Reviews

Bordering

Michael Hayward

If you’re looking for a well-written armchair travelogue, try Kapka Kassabova’s Border: A Journey to the Edge of Europe (Graywolf), a poetic, thoughtful, and timely exploration of the borderlands of the eastern Balkans, a tangled, troubled landscape where, for centuries, east and west have faced each other across boundaries that have vanished from (and reappeared on) maps, in lockstep with the rising (and falling) fortunes of empires and nations. Kassabova, now a resident of Scotland, was born in Bulgaria in 1973 during that brutal period when the southern border of Bulgaria was the most isolated section of the Iron Curtain and a magnet for the faint and often fatal hopes of those most desperate to make their escape to the west. Many died in the attempt, shot by border guards, their remains hurriedly buried in the nearby forests.
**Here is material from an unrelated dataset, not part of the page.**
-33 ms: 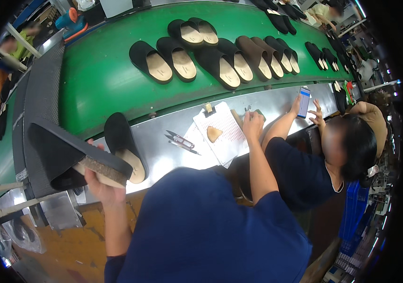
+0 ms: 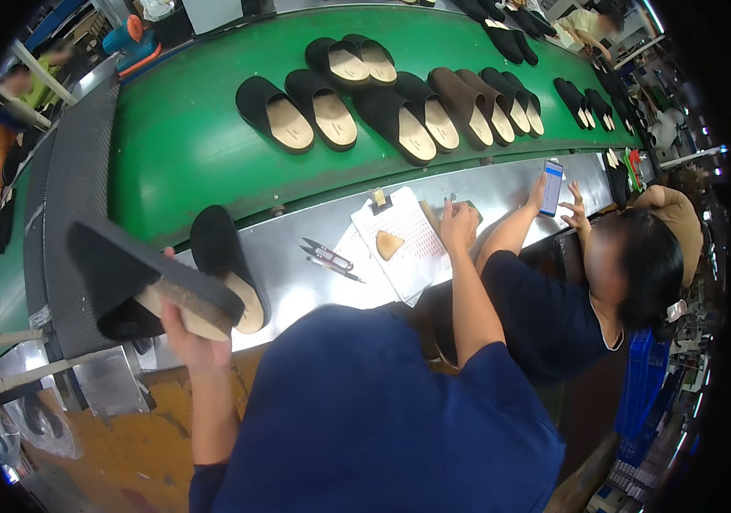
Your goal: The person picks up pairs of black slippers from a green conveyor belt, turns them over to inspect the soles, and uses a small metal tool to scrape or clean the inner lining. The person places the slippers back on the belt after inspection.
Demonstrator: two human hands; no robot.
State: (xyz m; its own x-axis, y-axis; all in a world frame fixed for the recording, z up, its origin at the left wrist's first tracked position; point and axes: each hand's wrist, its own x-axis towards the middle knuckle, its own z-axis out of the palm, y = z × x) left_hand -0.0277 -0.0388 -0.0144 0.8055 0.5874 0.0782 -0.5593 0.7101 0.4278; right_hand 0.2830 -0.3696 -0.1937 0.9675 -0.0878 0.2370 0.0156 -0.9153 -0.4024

The ghosts of these dead haunt Kassabova’s account, as she drifts back and forth across the frontier—between Bulgaria, Greece, and Turkey—talking with those she meets along the way: “retired spies, smugglers, hunters, botanists, healers, artists, Roma, forest rangers and border guards,” and, increasingly, the newly displaced: refugees from conflicts further to the east—Syria and Iraq—whose exodus to the west stalled abruptly when borders, briefly open, hardened once more.